- [Exercise objective] In this exercise, the data must be written out exactly.

——————————

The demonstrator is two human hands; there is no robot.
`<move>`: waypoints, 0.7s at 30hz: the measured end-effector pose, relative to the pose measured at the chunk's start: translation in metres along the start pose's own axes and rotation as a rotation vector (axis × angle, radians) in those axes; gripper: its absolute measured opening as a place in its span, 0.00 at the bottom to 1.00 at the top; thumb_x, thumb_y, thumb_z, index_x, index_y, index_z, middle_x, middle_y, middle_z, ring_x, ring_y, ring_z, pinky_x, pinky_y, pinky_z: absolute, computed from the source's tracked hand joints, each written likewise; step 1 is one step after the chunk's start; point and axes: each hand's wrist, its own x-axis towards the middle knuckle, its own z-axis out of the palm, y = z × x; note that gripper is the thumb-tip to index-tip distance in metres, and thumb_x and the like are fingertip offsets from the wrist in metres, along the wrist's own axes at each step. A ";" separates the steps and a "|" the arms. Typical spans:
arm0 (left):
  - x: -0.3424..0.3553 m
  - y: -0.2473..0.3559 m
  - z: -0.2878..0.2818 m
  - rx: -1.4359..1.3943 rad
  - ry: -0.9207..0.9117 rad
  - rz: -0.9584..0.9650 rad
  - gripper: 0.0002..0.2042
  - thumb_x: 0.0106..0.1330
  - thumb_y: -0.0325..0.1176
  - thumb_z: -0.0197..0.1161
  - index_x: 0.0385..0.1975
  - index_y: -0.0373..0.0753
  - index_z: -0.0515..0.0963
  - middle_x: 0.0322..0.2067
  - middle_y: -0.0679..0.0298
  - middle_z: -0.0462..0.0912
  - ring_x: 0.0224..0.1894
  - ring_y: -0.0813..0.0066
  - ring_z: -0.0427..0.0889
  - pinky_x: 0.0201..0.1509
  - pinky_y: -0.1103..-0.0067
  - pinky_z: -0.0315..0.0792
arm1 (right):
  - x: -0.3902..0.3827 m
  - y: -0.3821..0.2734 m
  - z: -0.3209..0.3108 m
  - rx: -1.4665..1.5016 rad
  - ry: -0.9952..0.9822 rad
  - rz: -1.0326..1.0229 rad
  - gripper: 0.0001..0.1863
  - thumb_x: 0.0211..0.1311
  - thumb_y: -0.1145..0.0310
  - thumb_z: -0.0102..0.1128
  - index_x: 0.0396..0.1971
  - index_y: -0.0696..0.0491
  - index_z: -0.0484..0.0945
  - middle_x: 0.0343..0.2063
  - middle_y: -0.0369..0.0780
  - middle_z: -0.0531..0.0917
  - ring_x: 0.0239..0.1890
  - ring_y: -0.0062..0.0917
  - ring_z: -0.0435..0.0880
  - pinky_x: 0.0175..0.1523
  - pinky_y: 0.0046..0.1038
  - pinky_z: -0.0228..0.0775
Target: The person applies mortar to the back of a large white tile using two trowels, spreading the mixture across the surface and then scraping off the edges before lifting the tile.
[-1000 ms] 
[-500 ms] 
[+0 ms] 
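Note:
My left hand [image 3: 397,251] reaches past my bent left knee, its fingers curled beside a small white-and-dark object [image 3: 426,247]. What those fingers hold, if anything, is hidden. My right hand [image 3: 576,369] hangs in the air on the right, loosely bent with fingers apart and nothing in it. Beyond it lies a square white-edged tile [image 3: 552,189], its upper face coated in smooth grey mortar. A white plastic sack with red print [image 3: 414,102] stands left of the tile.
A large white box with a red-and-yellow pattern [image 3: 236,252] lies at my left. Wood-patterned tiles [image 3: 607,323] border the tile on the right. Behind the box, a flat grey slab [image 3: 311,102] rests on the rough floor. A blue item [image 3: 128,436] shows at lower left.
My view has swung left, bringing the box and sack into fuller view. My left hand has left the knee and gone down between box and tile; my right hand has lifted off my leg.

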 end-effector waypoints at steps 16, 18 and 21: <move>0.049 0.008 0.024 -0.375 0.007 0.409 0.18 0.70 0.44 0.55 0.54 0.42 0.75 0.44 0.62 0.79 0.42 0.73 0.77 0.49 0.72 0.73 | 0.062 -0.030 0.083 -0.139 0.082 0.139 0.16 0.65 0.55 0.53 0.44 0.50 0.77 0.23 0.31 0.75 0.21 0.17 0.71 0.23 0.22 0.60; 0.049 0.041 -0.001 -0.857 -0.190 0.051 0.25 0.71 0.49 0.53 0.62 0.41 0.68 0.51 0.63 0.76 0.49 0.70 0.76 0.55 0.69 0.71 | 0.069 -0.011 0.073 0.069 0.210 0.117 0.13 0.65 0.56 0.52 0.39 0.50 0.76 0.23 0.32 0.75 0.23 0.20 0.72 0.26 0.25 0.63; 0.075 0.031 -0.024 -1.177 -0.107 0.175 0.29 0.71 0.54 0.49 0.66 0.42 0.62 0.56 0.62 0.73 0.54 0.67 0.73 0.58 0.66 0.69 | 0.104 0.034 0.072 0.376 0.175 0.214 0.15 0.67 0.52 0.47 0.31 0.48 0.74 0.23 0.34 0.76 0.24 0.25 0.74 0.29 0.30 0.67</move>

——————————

- [Problem solution]
The demonstrator is two human hands; there is no robot.
`<move>`: waypoints, 0.7s at 30hz: the measured end-effector pose, relative to the pose measured at the chunk's start: translation in metres along the start pose's own axes and rotation as a rotation vector (axis × angle, radians) in those axes; gripper: its absolute measured opening as a place in its span, 0.00 at the bottom to 1.00 at the top; thumb_x, thumb_y, thumb_z, index_x, index_y, index_z, middle_x, middle_y, middle_z, ring_x, ring_y, ring_z, pinky_x, pinky_y, pinky_z: absolute, computed from the source's tracked hand joints, each written likewise; step 1 is one step after the chunk's start; point and axes: each hand's wrist, its own x-axis towards the middle knuckle, its own z-axis out of the palm, y = z × x; note that gripper is the thumb-tip to index-tip distance in metres, and thumb_x and the like are fingertip offsets from the wrist in metres, along the wrist's own axes at each step. A ";" separates the steps and a "|" the arms. Typical spans:
arm0 (left):
  - x: -0.3424..0.3553 m
  - y: -0.2473..0.3559 m
  - z: -0.2878..0.2818 m
  - rx: -1.4359..1.3943 rad
  - ry: -0.9207..0.9117 rad
  - rz: -0.9584..0.9650 rad
  - gripper: 0.0002..0.2042
  - thumb_x: 0.0106..0.1330
  - thumb_y: -0.0325..0.1176
  - thumb_z: -0.0197..0.1161
  - index_x: 0.0385..0.1975
  - index_y: -0.0373..0.0753
  - index_z: -0.0515..0.0963
  - middle_x: 0.0322..0.2067
  - middle_y: -0.0679..0.0298
  - middle_z: -0.0462..0.0912
  - ring_x: 0.0224..0.1894
  - ring_y: -0.0813..0.0066
  - ring_z: -0.0427..0.0889
  - pinky_x: 0.0201..0.1509
  - pinky_y: -0.1103..-0.0067
  - pinky_z: -0.0315..0.0792
arm1 (right):
  - x: -0.3902..0.3827 m
  - y: -0.3821..0.2734 m
  - z: -0.3209..0.3108 m
  - rx: -1.4665..1.5016 rad
  - ry: -0.9952..0.9822 rad
  - rz: -1.0326..1.0229 rad
  - gripper: 0.0001..0.1863
  - thumb_x: 0.0211..0.1311
  - thumb_y: -0.1145..0.0310
  - thumb_z: -0.0102..0.1128
  - index_x: 0.0396..0.1971
  - index_y: -0.0696..0.0491
  - index_z: -0.0484..0.0945
  - middle_x: 0.0343..0.2063
  - middle_y: -0.0369..0.0780
  - middle_z: -0.0531..0.0917
  - ring_x: 0.0239..0.1890
  - ring_y: -0.0062..0.0917
  - ring_z: -0.0435..0.0880
  - pinky_x: 0.0175..0.1523
  - pinky_y: 0.0046..0.1038
  - pinky_z: -0.0228..0.0775
Target: The person applies mortar to the back of a large white tile using two trowels, spreading the mixture across the surface and then scraping off the edges before lifting the tile.
[-1000 ms] 
[-500 ms] 
[+0 ms] 
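Note:
My left hand [image 3: 397,251] reaches past my bent left knee, its fingers curled beside a small white-and-dark object [image 3: 426,247]. What those fingers hold, if anything, is hidden. My right hand [image 3: 576,369] hangs in the air on the right, loosely bent with fingers apart and nothing in it. Beyond it lies a square white-edged tile [image 3: 552,189], its upper face coated in smooth grey mortar. A white plastic sack with red print [image 3: 414,102] stands left of the tile.
A large white box with a red-and-yellow pattern [image 3: 236,252] lies at my left. Wood-patterned tiles [image 3: 607,323] border the tile on the right. Behind the box, a flat grey slab [image 3: 311,102] rests on the rough floor. A blue item [image 3: 128,436] shows at lower left.
My view has swung left, bringing the box and sack into fuller view. My left hand has left the knee and gone down between box and tile; my right hand has lifted off my leg.
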
 end-effector waypoints at steps 16, 18 and 21: <move>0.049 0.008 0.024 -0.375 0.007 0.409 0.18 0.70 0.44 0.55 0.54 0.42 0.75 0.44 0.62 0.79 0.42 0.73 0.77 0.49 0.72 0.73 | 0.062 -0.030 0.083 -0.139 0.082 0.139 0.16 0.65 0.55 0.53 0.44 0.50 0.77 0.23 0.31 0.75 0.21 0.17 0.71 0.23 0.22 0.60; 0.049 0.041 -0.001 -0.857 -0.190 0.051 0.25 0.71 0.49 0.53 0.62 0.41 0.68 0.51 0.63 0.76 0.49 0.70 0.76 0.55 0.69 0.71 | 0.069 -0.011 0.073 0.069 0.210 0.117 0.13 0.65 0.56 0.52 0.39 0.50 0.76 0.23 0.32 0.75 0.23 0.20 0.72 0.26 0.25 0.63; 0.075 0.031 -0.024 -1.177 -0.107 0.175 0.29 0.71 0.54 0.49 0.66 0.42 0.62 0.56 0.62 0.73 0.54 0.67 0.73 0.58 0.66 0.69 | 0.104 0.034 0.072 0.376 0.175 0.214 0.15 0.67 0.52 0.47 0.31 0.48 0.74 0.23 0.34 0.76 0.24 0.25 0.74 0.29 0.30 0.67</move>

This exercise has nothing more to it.